September 11
Mileage: 5.5
2,521.5 miles hiked
Today feels like a holiday. I get to eat! Eat! I am ecstatic as I walk to the highway in the warm morning sun. I stop to chat with all the bow hunters on horseback, looking for elk. What a wonderful world!
I’ve been hitching for ten minutes when a rental car pulls over. Inside is a burly white dude with a shaved head, covered in tattoos and listening to metal. This is all well and good, except this dude seems super twitchy, like drugs twitchy. Am I about to have a sketchy experience? Hitchhiking alone as a woman is actually pretty fucking dangerous. Like legitimately so. Hitching with another person is not really dangerous. And if you’re a dude (or if you look like a boy from the side of the road, as I did in my twenties) you’re also less likely to be seen as a potential victim. But hitching alone as a woman- 99.9 percent of people mean well… until you get the one who doesn’t. When I was 21, a friend of my housemate’s was raped and murdered when hitching alone from Portland to Seattle. This is always in the back of my mind when I’m hitching alone, and I wish I didn’t have to do it. But it’s pretty much unavoidable on a long-distance hike, especially if you ever want to hike solo!
This dude, of course, turns out to be totally harmless. He’s just really twitchy and looks like an ex-con. Not that I have anything against ex-cons. I guess it’s just the twitching that I find alarming. The man is headed back to Arizona, for work. He works outside. Manual labor. He’s always done manual labor. My heart softens. He’s Dude In A Pickup Truck, only in a rental car! I didn’t recognize him without his truck. Patron saint of hitchhikers!

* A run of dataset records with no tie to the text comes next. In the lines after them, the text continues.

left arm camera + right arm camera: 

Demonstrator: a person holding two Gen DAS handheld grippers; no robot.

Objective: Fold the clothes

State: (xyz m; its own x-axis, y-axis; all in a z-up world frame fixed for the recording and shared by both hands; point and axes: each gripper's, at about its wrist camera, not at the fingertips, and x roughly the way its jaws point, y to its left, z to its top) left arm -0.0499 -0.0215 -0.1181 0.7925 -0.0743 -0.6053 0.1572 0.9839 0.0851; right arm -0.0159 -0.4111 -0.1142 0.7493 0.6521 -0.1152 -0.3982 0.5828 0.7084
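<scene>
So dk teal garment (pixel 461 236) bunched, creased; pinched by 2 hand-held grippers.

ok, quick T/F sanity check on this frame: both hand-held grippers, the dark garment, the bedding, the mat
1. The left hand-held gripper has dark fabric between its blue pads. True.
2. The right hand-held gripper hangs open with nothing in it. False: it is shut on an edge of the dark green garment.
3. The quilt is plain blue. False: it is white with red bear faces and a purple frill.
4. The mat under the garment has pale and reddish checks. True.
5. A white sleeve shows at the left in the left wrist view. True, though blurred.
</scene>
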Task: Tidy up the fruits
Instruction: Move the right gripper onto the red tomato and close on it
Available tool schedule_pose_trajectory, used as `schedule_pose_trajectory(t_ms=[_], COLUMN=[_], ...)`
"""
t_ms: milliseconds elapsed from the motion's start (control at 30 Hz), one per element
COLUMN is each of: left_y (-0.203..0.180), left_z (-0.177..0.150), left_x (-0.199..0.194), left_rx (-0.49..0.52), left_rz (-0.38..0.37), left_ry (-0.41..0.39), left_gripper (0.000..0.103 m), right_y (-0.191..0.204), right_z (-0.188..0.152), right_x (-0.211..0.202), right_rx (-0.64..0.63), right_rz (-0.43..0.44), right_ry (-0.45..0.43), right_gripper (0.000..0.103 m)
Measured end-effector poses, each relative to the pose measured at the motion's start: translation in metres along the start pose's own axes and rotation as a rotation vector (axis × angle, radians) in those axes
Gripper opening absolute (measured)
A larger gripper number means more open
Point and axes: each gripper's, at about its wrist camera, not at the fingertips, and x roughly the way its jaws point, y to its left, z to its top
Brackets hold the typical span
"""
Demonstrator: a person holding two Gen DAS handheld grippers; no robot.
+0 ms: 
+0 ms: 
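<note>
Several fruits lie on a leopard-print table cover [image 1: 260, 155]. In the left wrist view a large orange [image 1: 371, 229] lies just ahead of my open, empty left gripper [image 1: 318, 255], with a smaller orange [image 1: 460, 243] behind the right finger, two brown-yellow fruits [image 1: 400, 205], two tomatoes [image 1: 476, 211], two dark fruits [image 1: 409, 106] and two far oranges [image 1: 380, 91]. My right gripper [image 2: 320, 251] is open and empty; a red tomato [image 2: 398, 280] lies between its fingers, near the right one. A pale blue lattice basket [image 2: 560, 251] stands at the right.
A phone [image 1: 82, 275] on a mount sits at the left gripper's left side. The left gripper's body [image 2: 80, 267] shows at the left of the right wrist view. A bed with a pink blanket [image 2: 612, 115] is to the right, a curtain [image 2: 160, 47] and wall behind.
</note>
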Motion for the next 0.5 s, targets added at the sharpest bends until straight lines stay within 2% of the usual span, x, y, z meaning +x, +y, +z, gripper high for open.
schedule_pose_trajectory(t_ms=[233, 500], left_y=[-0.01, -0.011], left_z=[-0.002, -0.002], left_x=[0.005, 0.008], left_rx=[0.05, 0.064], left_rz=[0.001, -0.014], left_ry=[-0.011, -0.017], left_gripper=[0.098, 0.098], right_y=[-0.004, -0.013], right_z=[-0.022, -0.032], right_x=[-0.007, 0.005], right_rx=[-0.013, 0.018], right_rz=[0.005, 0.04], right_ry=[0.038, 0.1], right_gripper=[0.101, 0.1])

Pagosa Springs is a bit of an anti-climax, but then I’m not sure what I was expecting. It’s pretty spread out, and manages to be touristy and rundown at the same time. Straddling the line, like many small Colorado towns. I eat yellow curry in an asian restaurant and drink green tea. I order their house-made kimchi. Everything just tastes like salt. Then a cheap hotel room with its 1970s furnishings, awkward showerhead and thin walls letting in all the street sounds. Resupply in the small supermarket with no hippie icecream but a whole half-aisle of novena candles. I wish I had somewhere to put novena candles, I would buy a dozen. The sacred heart. St. Francis of Assisi. Money luck.
Dinner is tacos at the place next door- they’re actually really good. I’m still hungry back in my room so I eat GF toaster waffles. Only 69 miles until Cumbres pass, where I’ll reconnect with my footsteps headed north. And then… I’m done. I’m bringing lots of food- this last section will be a feast!